Magnesium is an important electrolyte needed for proper muscle, nerve, and enzyme function. It also helps regulate energy production in cells and is needed to move other electrolytes (potassium and sodium) into and out of cells.
Magnesium has been found to help ward off the formation of blood clots, lower blood pressure, prevent complications related to diabetes, assist in maintaining bone strength, and contribute to greater life expectancy by reducing the risk of heart disease and by limiting the effects of free radical damage.
Magnesium is one of the most abundant minerals in the body and is found mainly inside the bones and cells. Only a tiny amount of magnesium is normally present in the blood. It is absorbed through the small intestine during food digestion. A balanced diet contains enough magnesium for the body's needs.
Magnesium deficiency is rare, but when it occurs it is often caused by conditions that interfere with the ability of the intestines to absorb magnesium from food, by poor diet, or by losing magnesium from prolonged vomiting or diarrhea. People who have diabetes and those who drink excessive amounts of alcohol, overuse diuretics, or have burns over a large area of their bodies are at high risk for developing a magnesium deficiency. Symptoms of a magnesium deficiency include weakness, dizziness, irregular heartbeat, tremors, and seizures.

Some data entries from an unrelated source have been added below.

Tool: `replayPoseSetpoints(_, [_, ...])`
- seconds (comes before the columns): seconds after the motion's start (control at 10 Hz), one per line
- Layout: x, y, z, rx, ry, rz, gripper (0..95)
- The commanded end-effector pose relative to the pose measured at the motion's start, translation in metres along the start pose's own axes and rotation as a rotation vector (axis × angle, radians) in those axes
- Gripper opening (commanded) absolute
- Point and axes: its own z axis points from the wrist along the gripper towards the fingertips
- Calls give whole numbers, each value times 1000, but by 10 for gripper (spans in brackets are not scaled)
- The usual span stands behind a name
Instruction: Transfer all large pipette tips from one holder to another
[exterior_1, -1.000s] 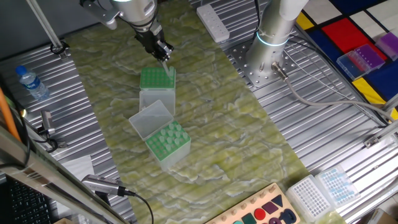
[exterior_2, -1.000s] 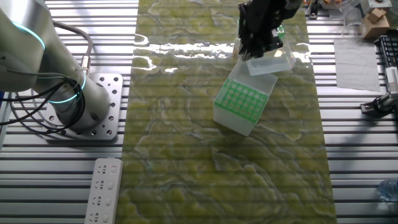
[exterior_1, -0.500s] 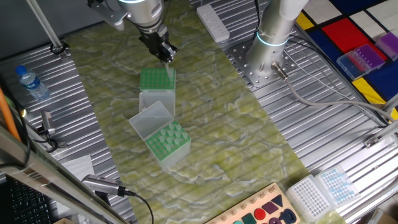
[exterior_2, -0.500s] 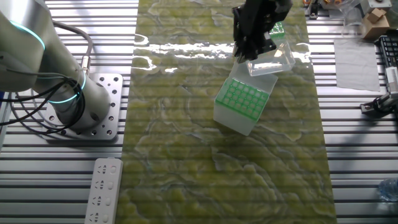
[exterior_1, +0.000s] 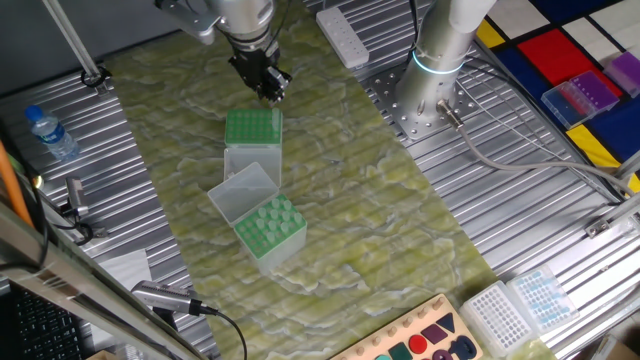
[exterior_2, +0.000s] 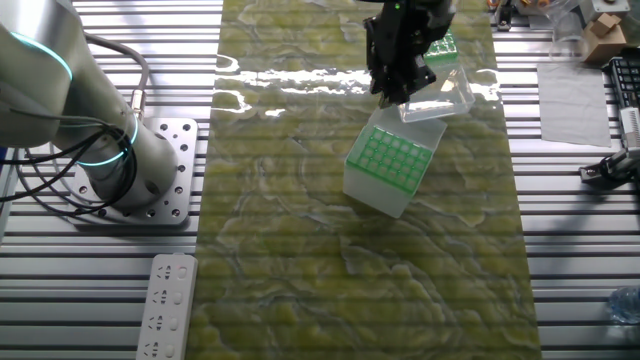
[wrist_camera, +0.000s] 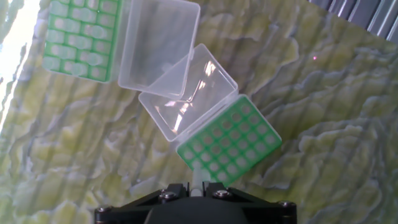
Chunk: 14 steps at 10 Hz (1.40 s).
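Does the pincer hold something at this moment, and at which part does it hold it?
Yes. The pincer holds one large pipette tip at its wide upper end; the narrow end points down.

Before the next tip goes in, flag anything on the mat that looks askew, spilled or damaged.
Nothing spilled or broken. The two green tip boxes sit at different angles, their open clear lids overlapping in the hand view. The gripper holds one pipette tip beside the emptier box.
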Motion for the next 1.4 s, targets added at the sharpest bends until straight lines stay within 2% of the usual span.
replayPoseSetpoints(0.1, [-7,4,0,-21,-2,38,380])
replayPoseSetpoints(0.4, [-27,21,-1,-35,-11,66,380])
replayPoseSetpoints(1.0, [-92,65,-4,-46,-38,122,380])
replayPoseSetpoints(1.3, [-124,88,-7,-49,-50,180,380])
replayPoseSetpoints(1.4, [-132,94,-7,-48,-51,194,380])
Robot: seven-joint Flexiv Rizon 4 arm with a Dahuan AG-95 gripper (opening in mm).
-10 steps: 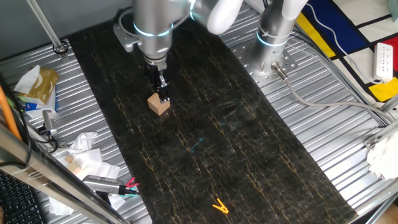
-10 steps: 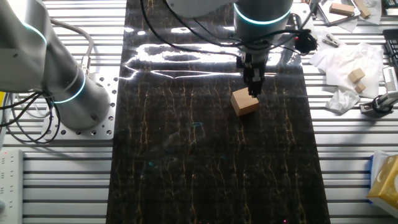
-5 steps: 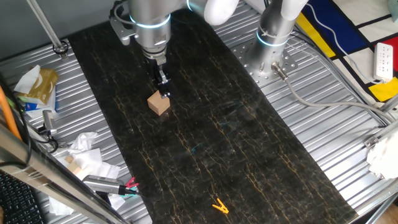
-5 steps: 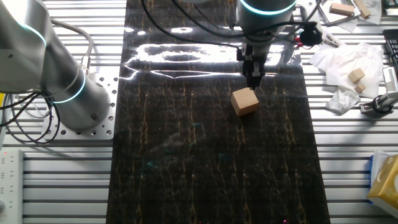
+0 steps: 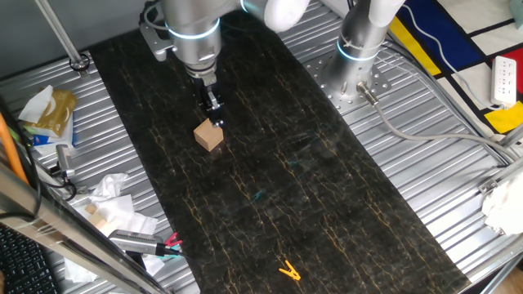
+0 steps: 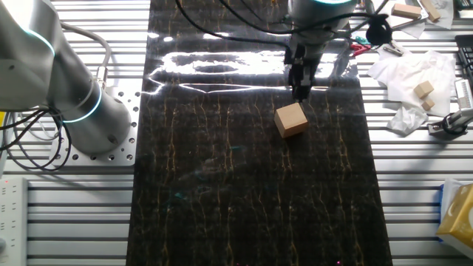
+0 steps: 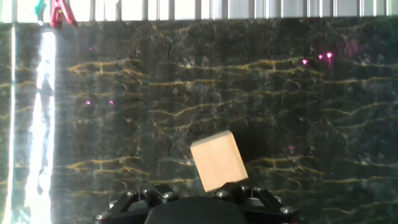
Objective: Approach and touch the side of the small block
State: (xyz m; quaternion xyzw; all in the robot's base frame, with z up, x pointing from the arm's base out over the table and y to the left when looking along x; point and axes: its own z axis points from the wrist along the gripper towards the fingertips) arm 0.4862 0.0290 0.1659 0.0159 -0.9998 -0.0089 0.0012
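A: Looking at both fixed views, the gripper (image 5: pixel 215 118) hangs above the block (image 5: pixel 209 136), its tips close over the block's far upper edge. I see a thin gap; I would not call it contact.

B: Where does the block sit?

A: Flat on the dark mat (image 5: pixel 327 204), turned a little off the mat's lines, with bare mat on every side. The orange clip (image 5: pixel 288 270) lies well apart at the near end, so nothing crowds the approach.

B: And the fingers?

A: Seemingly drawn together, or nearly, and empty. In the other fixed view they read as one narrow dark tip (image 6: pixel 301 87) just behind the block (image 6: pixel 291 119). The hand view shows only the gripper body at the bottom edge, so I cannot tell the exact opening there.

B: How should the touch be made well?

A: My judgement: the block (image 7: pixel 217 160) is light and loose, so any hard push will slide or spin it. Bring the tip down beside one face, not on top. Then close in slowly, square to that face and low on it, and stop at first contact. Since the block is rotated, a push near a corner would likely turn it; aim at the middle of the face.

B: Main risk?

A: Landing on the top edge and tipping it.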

Green vegetables such as spinach provide magnesium because the center of the chlorophyll molecule contains magnesium. Nuts (especially almonds), seeds and some whole grains are also good sources of magnesium.

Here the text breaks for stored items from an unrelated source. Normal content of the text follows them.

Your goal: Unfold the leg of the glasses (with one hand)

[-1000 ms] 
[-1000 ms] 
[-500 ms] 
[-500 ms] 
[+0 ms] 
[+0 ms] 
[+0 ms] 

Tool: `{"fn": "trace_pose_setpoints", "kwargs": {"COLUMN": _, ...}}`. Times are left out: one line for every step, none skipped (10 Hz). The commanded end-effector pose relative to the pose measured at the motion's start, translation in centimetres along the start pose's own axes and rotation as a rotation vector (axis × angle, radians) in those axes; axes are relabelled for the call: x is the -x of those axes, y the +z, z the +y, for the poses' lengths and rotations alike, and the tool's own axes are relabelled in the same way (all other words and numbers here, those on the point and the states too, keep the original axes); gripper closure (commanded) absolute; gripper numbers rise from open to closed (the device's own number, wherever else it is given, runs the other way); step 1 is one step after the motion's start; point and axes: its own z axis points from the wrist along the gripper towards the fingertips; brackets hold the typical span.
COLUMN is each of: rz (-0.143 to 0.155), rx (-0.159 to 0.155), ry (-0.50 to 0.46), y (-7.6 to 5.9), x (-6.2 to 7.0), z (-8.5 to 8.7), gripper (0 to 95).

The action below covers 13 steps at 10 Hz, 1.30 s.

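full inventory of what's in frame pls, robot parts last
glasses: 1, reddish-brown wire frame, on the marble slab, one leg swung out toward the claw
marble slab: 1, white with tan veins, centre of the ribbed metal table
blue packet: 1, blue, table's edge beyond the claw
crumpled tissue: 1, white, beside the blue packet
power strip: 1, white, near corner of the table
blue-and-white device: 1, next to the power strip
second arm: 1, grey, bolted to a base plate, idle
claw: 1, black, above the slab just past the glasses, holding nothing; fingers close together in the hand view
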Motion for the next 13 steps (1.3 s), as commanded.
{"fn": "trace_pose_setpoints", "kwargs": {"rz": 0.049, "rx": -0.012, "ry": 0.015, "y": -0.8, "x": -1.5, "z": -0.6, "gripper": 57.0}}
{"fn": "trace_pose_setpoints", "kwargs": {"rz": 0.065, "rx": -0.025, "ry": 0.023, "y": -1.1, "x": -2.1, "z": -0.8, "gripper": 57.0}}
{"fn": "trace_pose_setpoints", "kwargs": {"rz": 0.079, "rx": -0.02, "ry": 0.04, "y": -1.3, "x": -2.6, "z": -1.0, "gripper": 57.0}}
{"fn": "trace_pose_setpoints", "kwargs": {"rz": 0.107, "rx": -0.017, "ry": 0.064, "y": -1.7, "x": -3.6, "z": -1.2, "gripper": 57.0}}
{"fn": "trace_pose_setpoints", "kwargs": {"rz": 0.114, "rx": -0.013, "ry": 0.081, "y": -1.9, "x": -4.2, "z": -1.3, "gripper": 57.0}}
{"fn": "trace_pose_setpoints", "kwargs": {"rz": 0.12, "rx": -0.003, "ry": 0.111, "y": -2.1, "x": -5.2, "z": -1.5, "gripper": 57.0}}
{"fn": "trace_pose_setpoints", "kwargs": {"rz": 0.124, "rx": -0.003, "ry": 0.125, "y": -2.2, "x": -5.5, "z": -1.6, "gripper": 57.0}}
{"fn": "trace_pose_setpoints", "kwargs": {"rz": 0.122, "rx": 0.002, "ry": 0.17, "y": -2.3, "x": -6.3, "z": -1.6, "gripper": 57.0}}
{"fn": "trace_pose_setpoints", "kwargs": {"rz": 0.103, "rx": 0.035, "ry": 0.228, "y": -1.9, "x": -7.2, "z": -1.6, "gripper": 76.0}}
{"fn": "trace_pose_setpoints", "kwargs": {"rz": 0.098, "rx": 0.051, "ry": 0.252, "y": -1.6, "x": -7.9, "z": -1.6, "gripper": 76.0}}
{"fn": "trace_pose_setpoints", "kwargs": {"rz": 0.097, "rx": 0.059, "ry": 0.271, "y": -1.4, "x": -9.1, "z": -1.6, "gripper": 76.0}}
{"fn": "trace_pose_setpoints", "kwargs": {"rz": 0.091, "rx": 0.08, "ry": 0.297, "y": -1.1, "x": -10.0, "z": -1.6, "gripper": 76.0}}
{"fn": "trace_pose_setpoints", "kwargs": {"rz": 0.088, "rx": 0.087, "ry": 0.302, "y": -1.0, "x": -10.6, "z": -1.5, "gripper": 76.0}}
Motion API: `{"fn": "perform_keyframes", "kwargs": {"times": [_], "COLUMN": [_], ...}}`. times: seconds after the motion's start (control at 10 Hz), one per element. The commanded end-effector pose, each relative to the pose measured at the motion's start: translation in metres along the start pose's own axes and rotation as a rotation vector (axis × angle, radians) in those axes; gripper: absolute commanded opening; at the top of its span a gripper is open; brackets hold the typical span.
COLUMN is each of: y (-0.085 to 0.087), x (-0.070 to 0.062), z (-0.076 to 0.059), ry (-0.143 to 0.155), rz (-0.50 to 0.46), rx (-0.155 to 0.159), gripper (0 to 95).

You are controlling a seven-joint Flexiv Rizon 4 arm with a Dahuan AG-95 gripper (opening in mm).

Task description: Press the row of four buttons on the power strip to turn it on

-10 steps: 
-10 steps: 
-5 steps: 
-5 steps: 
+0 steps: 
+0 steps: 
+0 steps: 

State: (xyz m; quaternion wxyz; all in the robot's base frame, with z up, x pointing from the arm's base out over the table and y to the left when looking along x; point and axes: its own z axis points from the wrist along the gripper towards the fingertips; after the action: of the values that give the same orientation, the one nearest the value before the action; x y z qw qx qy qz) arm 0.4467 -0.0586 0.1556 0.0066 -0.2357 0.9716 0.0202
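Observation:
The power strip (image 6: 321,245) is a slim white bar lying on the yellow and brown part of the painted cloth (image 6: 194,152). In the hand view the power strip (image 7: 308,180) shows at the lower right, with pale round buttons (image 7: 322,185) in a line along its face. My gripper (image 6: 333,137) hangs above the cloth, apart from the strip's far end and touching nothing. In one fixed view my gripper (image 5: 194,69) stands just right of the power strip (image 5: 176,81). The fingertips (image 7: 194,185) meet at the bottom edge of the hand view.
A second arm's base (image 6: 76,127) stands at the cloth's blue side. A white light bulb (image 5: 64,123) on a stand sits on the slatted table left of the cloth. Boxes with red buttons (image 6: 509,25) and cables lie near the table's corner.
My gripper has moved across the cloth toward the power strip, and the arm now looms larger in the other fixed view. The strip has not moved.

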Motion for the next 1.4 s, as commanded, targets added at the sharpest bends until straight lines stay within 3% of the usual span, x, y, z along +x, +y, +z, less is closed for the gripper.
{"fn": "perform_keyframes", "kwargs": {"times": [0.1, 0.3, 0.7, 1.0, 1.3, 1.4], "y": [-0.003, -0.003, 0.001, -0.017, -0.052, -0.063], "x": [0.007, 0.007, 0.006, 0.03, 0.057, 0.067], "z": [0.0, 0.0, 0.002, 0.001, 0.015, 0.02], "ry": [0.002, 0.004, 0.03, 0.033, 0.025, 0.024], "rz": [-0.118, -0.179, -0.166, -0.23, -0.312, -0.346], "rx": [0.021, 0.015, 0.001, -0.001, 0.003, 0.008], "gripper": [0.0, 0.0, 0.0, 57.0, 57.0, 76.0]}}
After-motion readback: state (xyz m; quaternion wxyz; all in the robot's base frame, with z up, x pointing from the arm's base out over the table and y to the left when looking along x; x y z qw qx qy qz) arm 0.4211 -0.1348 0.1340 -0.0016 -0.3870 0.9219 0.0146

Although magnesium is present in many foods, it usually occurs in dilute form. As with most nutrients, daily needs for magnesium are unlikely to be met from a single serving of any single food. Eating a wide variety of foods, including five servings of fruits and vegetables daily and plenty of whole grains, helps to ensure an adequate intake of magnesium.

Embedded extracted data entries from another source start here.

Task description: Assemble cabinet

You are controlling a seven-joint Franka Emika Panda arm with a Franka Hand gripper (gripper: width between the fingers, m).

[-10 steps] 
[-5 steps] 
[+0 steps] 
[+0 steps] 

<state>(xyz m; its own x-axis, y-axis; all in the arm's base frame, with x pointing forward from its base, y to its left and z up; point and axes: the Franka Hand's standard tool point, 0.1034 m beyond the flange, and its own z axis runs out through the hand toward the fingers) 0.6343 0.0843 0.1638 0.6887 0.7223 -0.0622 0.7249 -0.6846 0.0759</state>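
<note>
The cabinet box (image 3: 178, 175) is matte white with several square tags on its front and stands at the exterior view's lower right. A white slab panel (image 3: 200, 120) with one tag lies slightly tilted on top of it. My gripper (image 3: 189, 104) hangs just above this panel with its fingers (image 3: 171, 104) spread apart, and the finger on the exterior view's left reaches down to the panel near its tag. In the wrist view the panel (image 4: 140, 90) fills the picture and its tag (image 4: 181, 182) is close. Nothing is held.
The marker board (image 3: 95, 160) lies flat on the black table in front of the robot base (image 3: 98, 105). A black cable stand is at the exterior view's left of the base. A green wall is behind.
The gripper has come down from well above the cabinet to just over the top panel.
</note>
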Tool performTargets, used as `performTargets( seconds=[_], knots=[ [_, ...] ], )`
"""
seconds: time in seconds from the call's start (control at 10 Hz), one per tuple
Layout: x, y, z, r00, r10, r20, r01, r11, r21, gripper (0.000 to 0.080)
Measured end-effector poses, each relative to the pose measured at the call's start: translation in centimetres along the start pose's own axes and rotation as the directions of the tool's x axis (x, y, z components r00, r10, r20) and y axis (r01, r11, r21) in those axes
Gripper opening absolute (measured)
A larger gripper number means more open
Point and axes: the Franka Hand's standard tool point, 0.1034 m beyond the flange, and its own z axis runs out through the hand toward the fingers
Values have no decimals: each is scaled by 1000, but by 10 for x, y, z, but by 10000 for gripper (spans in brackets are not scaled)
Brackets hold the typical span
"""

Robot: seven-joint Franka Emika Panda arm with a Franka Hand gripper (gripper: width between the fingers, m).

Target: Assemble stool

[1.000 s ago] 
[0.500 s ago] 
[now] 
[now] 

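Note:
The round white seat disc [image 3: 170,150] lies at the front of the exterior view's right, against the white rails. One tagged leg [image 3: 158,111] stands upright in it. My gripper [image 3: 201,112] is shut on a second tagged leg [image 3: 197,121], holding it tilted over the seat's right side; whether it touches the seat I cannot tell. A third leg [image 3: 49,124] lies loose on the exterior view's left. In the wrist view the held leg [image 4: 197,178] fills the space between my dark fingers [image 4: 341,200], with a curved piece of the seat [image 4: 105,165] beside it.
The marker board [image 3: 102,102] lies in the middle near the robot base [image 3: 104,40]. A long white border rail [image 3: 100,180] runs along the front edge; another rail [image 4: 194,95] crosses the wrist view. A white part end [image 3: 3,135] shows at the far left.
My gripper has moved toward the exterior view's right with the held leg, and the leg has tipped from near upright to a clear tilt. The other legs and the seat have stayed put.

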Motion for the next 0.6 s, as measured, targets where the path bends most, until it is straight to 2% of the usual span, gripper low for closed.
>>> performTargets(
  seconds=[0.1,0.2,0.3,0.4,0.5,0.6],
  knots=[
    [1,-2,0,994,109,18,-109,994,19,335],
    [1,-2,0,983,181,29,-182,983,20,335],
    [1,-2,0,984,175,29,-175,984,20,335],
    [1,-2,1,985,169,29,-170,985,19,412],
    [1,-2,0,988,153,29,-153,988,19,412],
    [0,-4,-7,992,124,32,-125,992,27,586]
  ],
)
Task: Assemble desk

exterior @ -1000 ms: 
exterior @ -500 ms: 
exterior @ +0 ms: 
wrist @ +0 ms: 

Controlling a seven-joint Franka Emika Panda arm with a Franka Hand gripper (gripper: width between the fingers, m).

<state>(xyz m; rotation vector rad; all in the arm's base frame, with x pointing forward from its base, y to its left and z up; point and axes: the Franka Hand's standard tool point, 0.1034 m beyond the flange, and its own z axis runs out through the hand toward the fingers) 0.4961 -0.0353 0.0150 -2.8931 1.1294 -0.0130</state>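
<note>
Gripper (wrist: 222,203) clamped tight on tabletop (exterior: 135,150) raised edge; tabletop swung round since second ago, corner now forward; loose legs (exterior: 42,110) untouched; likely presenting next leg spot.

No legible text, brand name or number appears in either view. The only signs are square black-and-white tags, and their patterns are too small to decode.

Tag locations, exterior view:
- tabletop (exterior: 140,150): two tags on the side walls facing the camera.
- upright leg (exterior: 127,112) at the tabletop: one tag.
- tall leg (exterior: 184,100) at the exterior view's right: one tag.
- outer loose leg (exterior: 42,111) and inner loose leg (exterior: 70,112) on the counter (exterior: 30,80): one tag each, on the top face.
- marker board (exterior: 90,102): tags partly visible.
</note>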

Because magnesium readily dissolves in the water used to refine foods, and also in the water-rich parts of certain foods which are removed during refining, the magnesium content of many refined foods is low. Whole-wheat bread has twice as much magnesium as white bread because the magnesium rich germ and bran are removed when white flour is processed.
Magnesium is essential for the development and maintenance of healthy bones. If taken in relatively high amounts, it works together with calcium and vitamin D to help keep bones strong and prevent osteoporosis.